What needs to be done: Repeat the listing that follows character for character, omitting images.

Given information:
○ ○ ○
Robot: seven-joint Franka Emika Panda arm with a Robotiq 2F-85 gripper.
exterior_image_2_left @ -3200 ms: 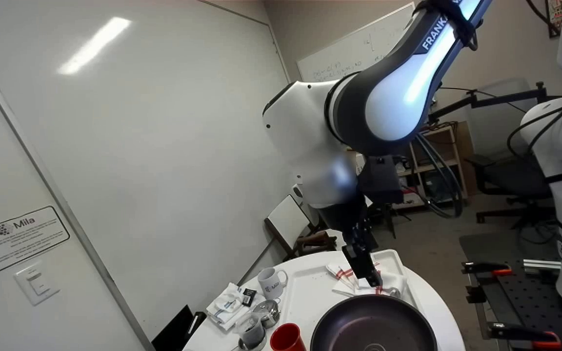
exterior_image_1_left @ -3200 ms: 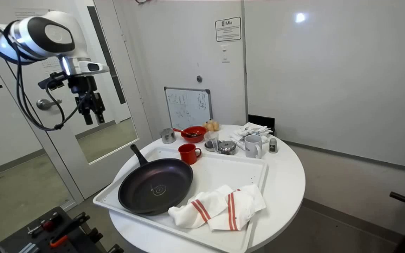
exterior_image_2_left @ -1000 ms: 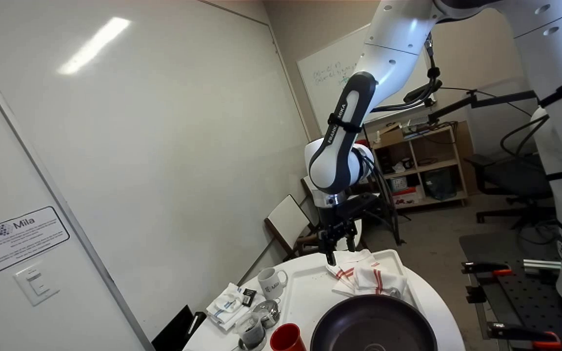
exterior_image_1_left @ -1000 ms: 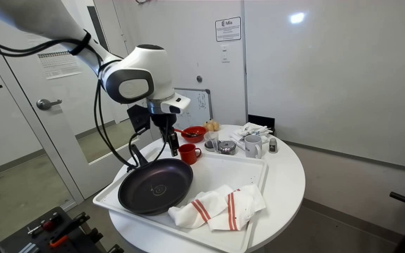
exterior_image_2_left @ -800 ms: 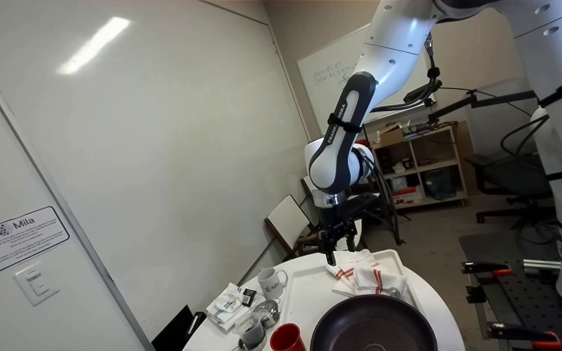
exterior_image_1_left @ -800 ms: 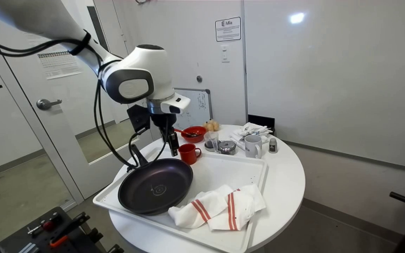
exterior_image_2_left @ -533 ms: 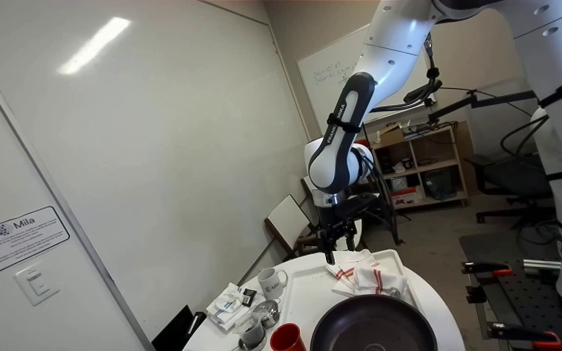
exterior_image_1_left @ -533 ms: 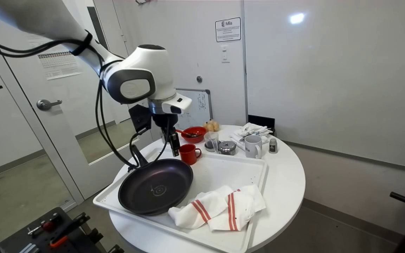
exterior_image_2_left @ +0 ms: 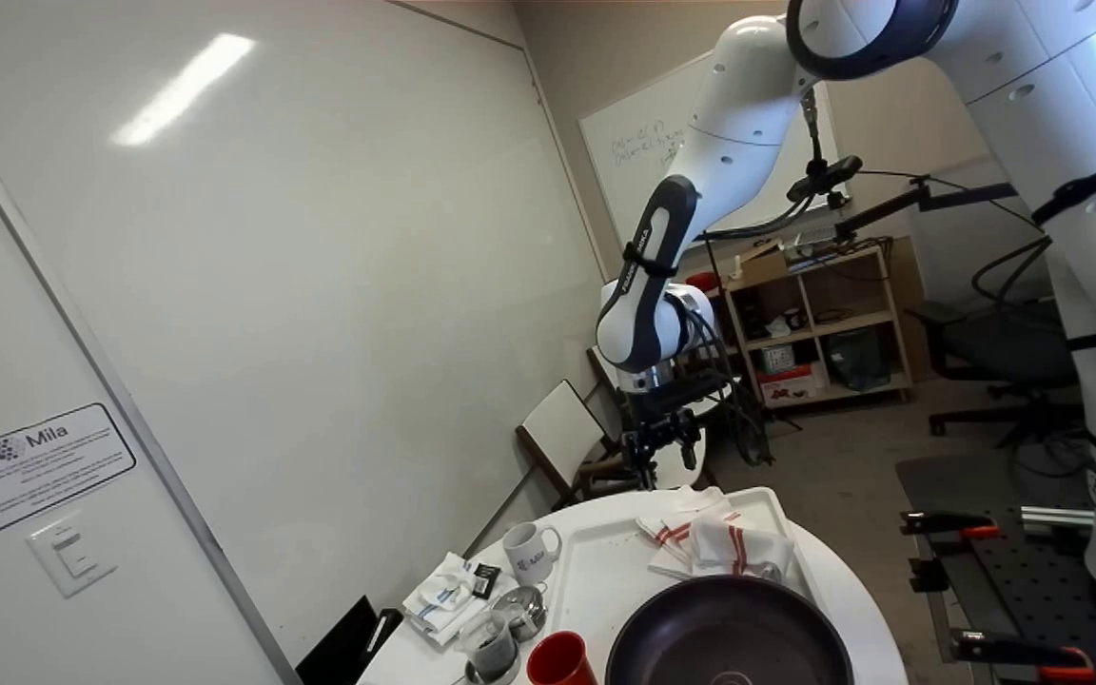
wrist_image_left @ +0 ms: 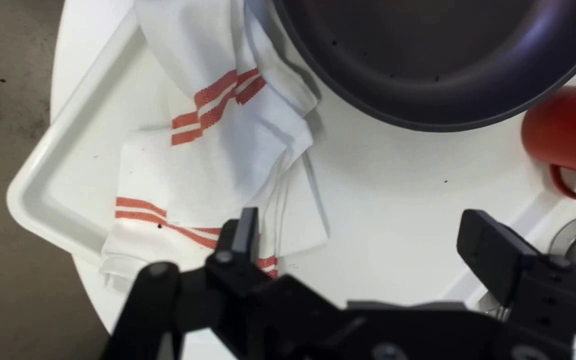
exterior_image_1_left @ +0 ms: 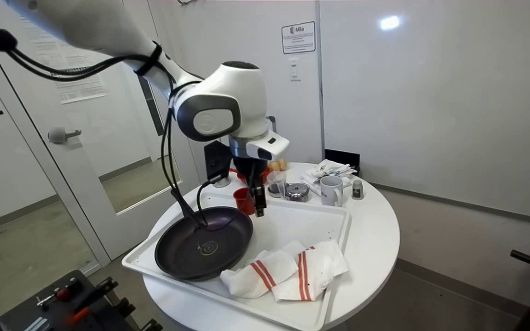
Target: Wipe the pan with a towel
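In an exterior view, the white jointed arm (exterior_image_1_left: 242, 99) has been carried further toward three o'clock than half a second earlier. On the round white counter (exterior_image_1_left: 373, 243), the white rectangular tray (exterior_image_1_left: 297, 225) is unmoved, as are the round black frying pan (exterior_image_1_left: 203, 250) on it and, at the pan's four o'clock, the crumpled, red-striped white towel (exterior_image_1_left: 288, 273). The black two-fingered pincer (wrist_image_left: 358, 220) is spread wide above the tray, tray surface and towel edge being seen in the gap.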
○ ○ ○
Task answer:
Robot: seven-joint Franka Emika Panda arm with a Robotiq 2F-85 gripper.
exterior_image_2_left @ -3200 ms: 
exterior_image_1_left @ -3200 ms: 
exterior_image_2_left @ -1000 ms: 
exterior_image_1_left @ -1000 ms: 
exterior_image_2_left @ -800 ms: 
exterior_image_1_left @ -800 ms: 
exterior_image_2_left @ -533 ms: 
exterior_image_1_left @ -533 ms: 
exterior_image_2_left @ +0 ms: 
wrist_image_left @ +0 ms: 
exterior_image_1_left @ +0 ms: 
Target: Wipe the pan with a towel
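In an exterior view, the white jointed arm (exterior_image_1_left: 242, 99) has been carried further toward three o'clock than half a second earlier. On the round white counter (exterior_image_1_left: 373, 243), the white rectangular tray (exterior_image_1_left: 297, 225) is unmoved, as are the round black frying pan (exterior_image_1_left: 203, 250) on it and, at the pan's four o'clock, the crumpled, red-striped white towel (exterior_image_1_left: 288, 273). The black two-fingered pincer (wrist_image_left: 358, 220) is spread wide above the tray, tray surface and towel edge being seen in the gap.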

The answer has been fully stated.